Les incidents antisémites en Allemagne stagnent à un niveau record de 8 725 en 2025, avec un risque de banalisation
L'organisme de surveillance RIAS a recensé 8 725 incidents antisémites en Allemagne en 2025, un chiffre quasiment identique à celui de l'année précédente et plus du triple du niveau d'avant la guerre à Gaza.
Les chiffres
Le Bundesverband der Recherche- und Informationsstellen Antisemitismus (RIAS) a documenté 8 725 incidents antisémites l'année dernière. Ce chiffre est de 12 supérieur aux 8 713 incidents recensés en 2024 et maintient le niveau élevé post-7-octobre : en 2022, avant l'attaque du Hamas et la guerre à Gaza, le nombre était de 2 610, avant de bondir à 4 886 en 2023. Les incidents comprennent quatre cas de violence extrême, 178 agressions physiques, 257 menaces, 413 dégradations de biens, et une grande majorité de ce que le RIAS appelle des « comportements blessants ». En moyenne, 24 actes antisémites se sont produits chaque jour.
- 2022
- 2610
- 2023
- 4886
- 2024
- 8713
- 2025
- 8725
Craintes de banalisation
Benjamin Steinitz, directeur général du RIAS, a déclaré aux journalistes à Berlin que l'antisémitisme menace de devenir une norme. « J'ai l'impression que la société majoritaire non juive s'est habituée à l'ampleur choquante de l'antisémitisme », a-t-il indiqué.

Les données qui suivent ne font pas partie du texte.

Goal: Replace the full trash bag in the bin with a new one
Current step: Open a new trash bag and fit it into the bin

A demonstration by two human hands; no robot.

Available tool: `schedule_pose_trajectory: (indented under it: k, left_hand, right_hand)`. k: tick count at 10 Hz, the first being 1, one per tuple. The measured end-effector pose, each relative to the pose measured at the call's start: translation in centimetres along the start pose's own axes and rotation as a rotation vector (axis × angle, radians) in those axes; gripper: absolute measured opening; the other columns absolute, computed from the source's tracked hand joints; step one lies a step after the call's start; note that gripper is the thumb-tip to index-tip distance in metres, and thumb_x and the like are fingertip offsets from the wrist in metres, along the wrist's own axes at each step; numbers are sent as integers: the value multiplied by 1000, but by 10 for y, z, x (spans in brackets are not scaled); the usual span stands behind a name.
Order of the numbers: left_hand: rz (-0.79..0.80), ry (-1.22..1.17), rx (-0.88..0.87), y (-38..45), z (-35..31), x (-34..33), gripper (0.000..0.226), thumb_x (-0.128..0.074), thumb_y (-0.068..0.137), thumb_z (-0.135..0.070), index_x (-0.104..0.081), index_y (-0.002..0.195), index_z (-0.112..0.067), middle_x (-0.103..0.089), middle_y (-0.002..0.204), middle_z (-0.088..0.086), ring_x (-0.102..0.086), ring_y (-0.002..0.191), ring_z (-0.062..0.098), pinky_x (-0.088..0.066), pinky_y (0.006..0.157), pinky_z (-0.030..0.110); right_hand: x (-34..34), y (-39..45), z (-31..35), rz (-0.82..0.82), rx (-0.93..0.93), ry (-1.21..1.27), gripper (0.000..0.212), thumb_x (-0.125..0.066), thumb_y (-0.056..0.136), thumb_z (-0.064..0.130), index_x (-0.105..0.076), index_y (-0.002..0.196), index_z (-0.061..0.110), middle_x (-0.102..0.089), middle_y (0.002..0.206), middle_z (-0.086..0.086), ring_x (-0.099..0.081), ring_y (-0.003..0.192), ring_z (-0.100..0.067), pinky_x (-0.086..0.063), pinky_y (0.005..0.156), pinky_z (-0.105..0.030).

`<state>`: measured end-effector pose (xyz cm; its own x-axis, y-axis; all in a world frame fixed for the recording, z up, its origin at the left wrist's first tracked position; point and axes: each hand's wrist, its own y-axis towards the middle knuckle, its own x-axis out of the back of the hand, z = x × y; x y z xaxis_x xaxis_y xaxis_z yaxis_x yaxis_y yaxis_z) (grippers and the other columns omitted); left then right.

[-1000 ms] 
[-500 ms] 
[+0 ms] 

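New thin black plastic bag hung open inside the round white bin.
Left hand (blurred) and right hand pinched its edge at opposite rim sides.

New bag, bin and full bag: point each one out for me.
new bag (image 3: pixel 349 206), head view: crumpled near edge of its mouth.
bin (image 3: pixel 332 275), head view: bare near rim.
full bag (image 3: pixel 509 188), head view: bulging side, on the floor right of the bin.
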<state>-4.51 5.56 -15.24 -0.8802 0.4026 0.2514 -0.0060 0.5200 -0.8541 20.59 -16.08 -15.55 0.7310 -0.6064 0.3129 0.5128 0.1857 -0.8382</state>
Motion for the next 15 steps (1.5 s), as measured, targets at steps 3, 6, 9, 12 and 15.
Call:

Le commissaire du gouvernement à l'antisémitisme, Felix Klein, a qualifié ces chiffres de « quotidien amer pour de nombreux Juifs ». Bianca Loy, co-autrice de l'étude, a noté que les positions anti-israéliennes gagnent une acceptation sociale plus large.
La banalisation progressive de l'antisémitisme menace la culture démocratique dans son ensemble.
Attaques en ligne et hors ligne
Plus d'un quart des incidents se sont produits en ligne, et les plateformes de médias sociaux représentent 43 % des menaces recensées. Des personnes juives ont reçu des menaces de mort sur Facebook, et une femme a reçu l'image d'une bonbonne de Zyklon B avec la légende « Toujours en stock ». Dans le Land de Hesse, un rabbin a été bousculé dans un supermarché sous les yeux de ses enfants ; les agresseurs l'ont tenu pour responsable des actions du gouvernement israélien. Les institutions de la communauté juive ont été ciblées par des commentaires antisémites et des slogans de l'ère nazie.
Antisémitisme lié à Israël et extrémisme de droite
Environ 68 % des incidents documentés – 5 916 cas – ont été classés comme antisémitisme lié à Israël, souvent exprimé lors de manifestations où des chants appelaient à l'élimination de l'État. Les incidents d'extrême droite ont atteint 807, le chiffre le plus élevé depuis que le RIAS a commencé son enquête nationale en 2020, contre 562 l'année précédente. Josef Schuster, président du Conseil central des Juifs en Allemagne, a déclaré que la société ne connaît pas un apaisement, mais « une consolidation de l'antisémitisme à des niveaux records ».
Réaction politique
Felix Klein a appelé à un durcissement du droit pénal contre les appels à la destruction d'États, tandis que des politiciens du centre-droit (Union) ont exigé des mesures juridiques plus sévères. Le rapport lui-même reconnaît que toutes les entrées n'atteignent pas le seuil d'une infraction pénale ; le RIAS insiste sur le fait que l'antisémitisme commence avant de devenir poursuivable.